Aim of the exercise: Could the records be returned exactly, with the pictures left out?

Data provided:
= Beginning of Section =
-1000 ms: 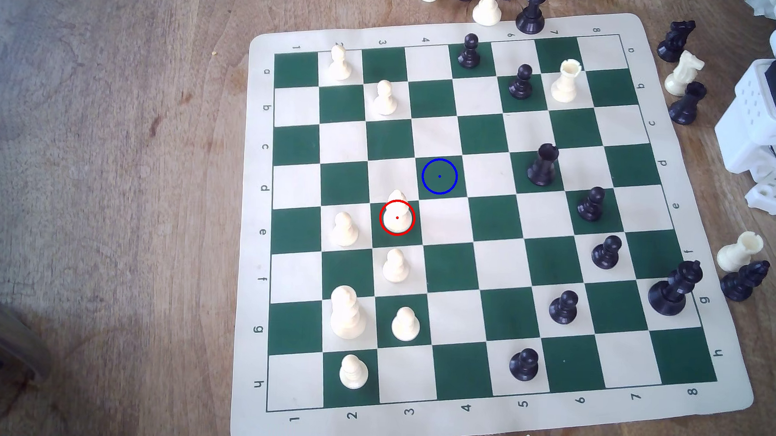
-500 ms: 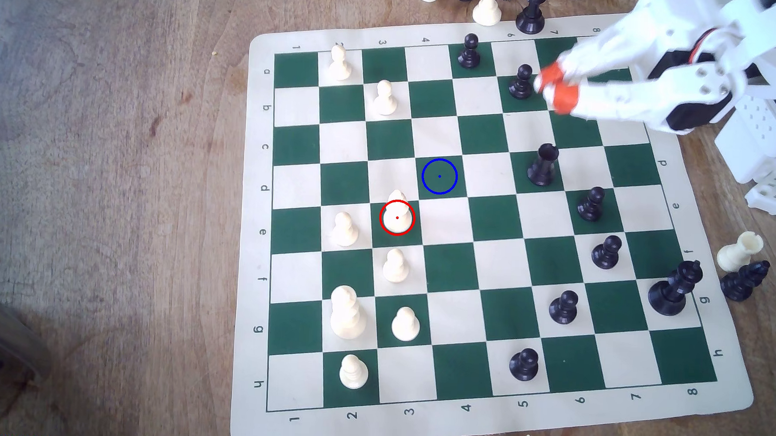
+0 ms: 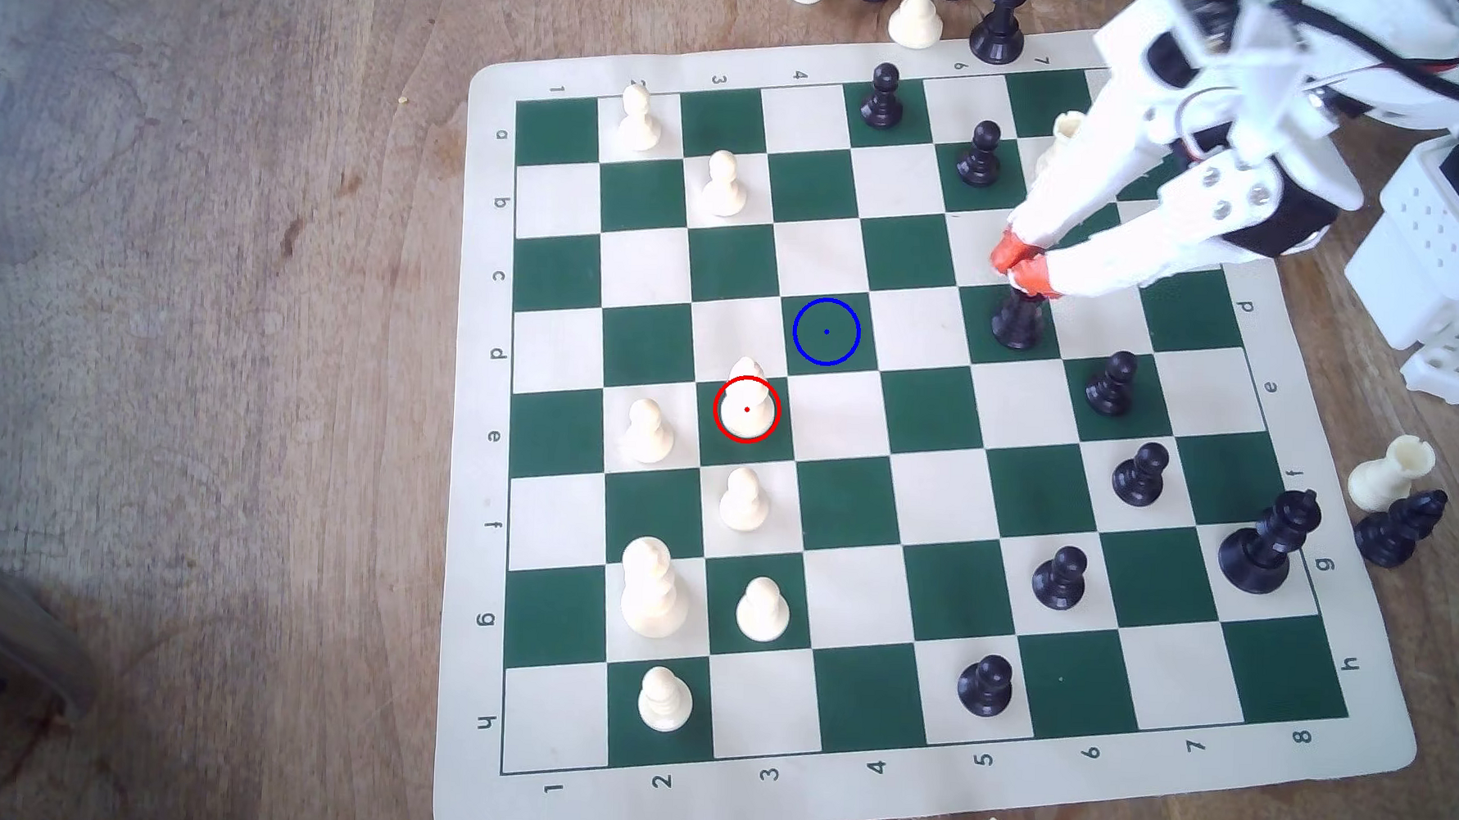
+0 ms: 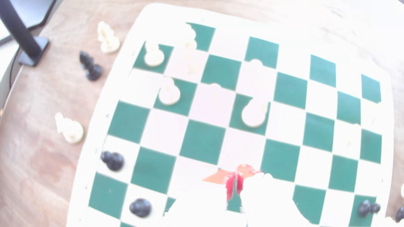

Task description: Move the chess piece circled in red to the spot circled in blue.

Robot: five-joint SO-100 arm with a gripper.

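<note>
Within the last second the arm has swung in from the exterior view's right, and its gripper (image 3: 1020, 268) now hangs over the board just above a black rook (image 3: 1017, 320), orange tips pressed together with nothing between them. The reach is judged only begun: the cream bishop (image 3: 746, 402) stands untouched in its red ring, well apart to the left and nearer, and the blue-ringed dark square (image 3: 827, 332) lies bare between them. The forearm slopes down leftward from the base.

Exterior view evenly lit, sharp; wrist view overexposed, blurred, edges warped.
</note>
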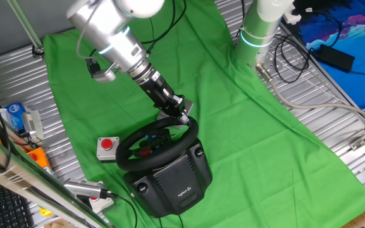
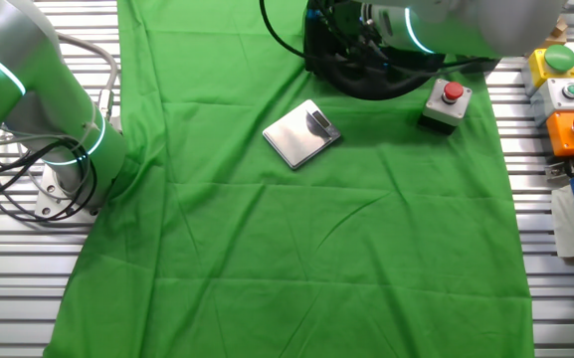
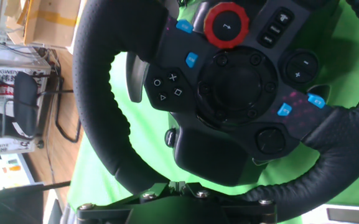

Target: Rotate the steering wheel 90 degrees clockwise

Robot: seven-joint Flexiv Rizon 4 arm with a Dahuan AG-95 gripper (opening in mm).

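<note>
Filling the hand view, the steering wheel (image 3: 229, 93) is sitting right against the gripper (image 1: 181, 115), whose tips are meeting the rim's far edge; whether they are pinching it I cannot tell. Beyond the gripper, a grey plate (image 2: 301, 133) is lying flat on the green cloth (image 2: 296, 249).

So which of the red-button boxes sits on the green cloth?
The small grey box beside the steering wheel; the other button boxes sit off the cloth, on the metal table edge.

Both fixed views look down from opposite sides, sharing the green cloth (image 1: 252, 126); hand view sits close.
</note>
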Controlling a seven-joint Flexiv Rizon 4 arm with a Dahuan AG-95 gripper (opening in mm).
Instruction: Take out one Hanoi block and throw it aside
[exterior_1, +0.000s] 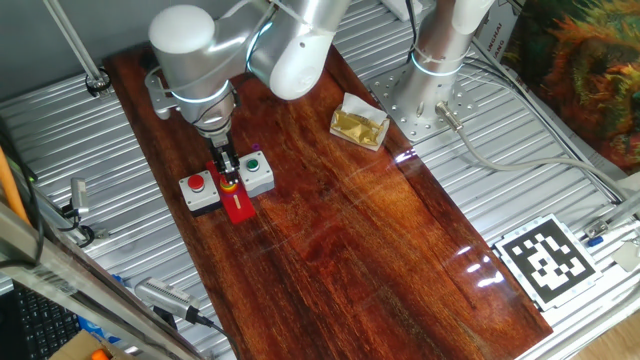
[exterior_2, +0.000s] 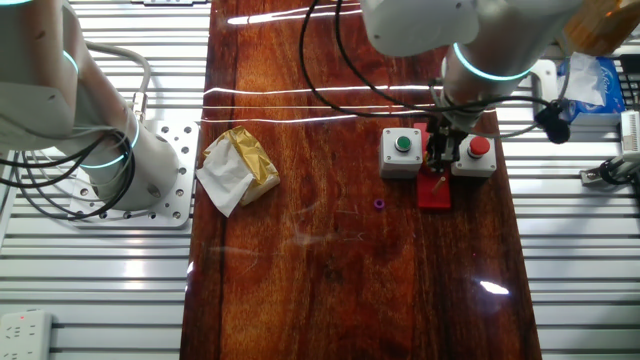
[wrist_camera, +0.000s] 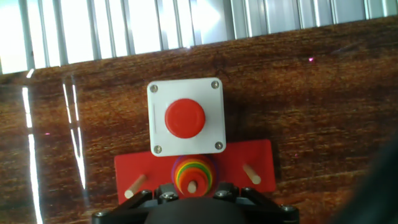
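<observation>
- Hanoi blocks (wrist_camera: 194, 172), rainbow-coloured, sit stacked on the middle peg of the red base (wrist_camera: 260, 158).
- Base lies on the wooden surface (exterior_1: 350, 240), between two button boxes.
- Pincer (exterior_1: 229, 172) hangs directly over the stack; I cannot tell its opening.

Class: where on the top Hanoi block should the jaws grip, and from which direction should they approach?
Grip the top block across its round rim, descending from straight above. It sits threaded on the upright middle peg of the red base, so it only lifts off vertically.
</observation>
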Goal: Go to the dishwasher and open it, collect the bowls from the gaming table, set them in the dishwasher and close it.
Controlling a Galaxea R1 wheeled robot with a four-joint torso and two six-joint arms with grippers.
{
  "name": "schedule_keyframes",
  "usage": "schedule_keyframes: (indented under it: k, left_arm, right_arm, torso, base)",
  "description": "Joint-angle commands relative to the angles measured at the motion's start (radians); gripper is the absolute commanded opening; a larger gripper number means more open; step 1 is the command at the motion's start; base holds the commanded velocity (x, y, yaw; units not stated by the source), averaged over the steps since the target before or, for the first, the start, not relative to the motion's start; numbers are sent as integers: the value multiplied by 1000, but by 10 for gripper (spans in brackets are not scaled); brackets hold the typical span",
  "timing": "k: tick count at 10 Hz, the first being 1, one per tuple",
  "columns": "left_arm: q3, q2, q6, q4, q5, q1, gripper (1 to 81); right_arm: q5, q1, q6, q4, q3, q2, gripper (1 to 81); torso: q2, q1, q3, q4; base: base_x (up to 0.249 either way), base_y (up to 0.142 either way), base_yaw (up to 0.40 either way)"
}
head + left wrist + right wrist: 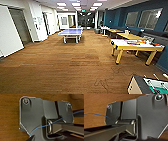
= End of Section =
Result:
-1000 ms: 
-500 ms: 
+0 ms: 
+0 ms: 

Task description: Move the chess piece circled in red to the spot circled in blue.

Robot: five-joint SO-100 arm with a gripper.

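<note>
Within the last second the arm has swung in from the exterior view's right, and its gripper (image 3: 1020, 268) now hangs over the board just above a black rook (image 3: 1017, 320), orange tips pressed together with nothing between them. The reach is judged only begun: the cream bishop (image 3: 746, 402) stands untouched in its red ring, well apart to the left and nearer, and the blue-ringed dark square (image 3: 827, 332) lies bare between them. The forearm slopes down leftward from the base.

Exterior view evenly lit, sharp; wrist view overexposed, blurred, edges warped.
</note>
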
Target: Rotate the steering wheel 90 degrees clockwise

Robot: seven-joint Flexiv Rizon 4 arm with a Dahuan AG-95 gripper (opening in mm).

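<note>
Filling the hand view, the steering wheel (image 3: 229, 93) is sitting right against the gripper (image 1: 181, 115), whose tips are meeting the rim's far edge; whether they are pinching it I cannot tell. Beyond the gripper, a grey plate (image 2: 301, 133) is lying flat on the green cloth (image 2: 296, 249).

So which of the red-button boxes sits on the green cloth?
The small grey box beside the steering wheel; the other button boxes sit off the cloth, on the metal table edge.

Both fixed views look down from opposite sides, sharing the green cloth (image 1: 252, 126); hand view sits close.
</note>
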Controlling a seven-joint Flexiv Rizon 4 arm with a Dahuan AG-95 gripper (opening in mm).
Instruction: Take out one Hanoi block and throw it aside
[exterior_1, +0.000s] 
[exterior_2, +0.000s] 
[wrist_camera, +0.000s] 
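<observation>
- Hanoi blocks (wrist_camera: 194, 172), rainbow-coloured, sit stacked on the middle peg of the red base (wrist_camera: 260, 158).
- Base lies on the wooden surface (exterior_1: 350, 240), between two button boxes.
- Pincer (exterior_1: 229, 172) hangs directly over the stack; I cannot tell its opening.

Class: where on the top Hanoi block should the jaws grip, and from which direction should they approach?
Grip the top block across its round rim, descending from straight above. It sits threaded on the upright middle peg of the red base, so it only lifts off vertically.
</observation>
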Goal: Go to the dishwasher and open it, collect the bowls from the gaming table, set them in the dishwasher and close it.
Controlling a Galaxea R1 wheeled robot with a four-joint torso and two six-joint arms with grippers.
{
  "name": "schedule_keyframes",
  "usage": "schedule_keyframes: (indented under it: k, left_arm, right_arm, torso, base)",
  "description": "Joint-angle commands relative to the angles measured at the motion's start (radians); gripper is the absolute commanded opening; a larger gripper number means more open; step 1 is the command at the motion's start; base holds the commanded velocity (x, y, yaw; units not stated by the source), averaged over the steps since the target before or, for the first, the start, not relative to the motion's start; numbers are sent as integers: the value multiplied by 1000, but by 10 for gripper (spans in brackets are not scaled); brackets hold the typical span",
  "timing": "k: tick count at 10 Hz, the first being 1, one per tuple",
  "columns": "left_arm: q3, q2, q6, q4, q5, q1, gripper (1 to 81); right_arm: q5, q1, q6, q4, q3, q2, gripper (1 to 81); torso: q2, q1, q3, q4; base: base_x (up to 0.249 either way), base_y (up to 0.142 either way), base_yaw (up to 0.40 either way)"
}
head + left wrist + right wrist: 

The required output has been given.